• ASSIGNED TASK: Tally the lines below that contain the word "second". Only the total should be given.

━━━━━ DATA ━━━━━

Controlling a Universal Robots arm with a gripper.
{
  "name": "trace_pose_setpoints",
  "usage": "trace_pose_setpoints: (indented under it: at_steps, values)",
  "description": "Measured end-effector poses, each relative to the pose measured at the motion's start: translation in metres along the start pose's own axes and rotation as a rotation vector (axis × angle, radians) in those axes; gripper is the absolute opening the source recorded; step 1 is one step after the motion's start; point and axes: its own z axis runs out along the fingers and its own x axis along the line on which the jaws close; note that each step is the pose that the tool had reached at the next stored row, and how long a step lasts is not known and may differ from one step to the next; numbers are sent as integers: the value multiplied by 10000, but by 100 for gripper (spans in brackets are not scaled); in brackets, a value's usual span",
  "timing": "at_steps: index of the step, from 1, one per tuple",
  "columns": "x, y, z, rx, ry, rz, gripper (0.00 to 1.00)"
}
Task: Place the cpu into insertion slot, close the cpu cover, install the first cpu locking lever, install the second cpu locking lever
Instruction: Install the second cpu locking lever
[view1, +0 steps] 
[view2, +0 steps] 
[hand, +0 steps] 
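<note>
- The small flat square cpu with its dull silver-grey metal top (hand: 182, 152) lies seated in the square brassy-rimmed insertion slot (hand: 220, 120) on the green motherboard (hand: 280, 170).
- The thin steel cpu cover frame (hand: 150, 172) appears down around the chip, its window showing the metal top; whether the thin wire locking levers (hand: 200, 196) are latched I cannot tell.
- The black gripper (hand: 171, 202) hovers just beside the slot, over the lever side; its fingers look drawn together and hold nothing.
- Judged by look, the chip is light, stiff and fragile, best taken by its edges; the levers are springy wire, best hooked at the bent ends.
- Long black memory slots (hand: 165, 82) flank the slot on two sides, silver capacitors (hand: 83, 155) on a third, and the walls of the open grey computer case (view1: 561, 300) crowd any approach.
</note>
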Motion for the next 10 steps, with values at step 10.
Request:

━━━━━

• PROBLEM SOLUTION: 2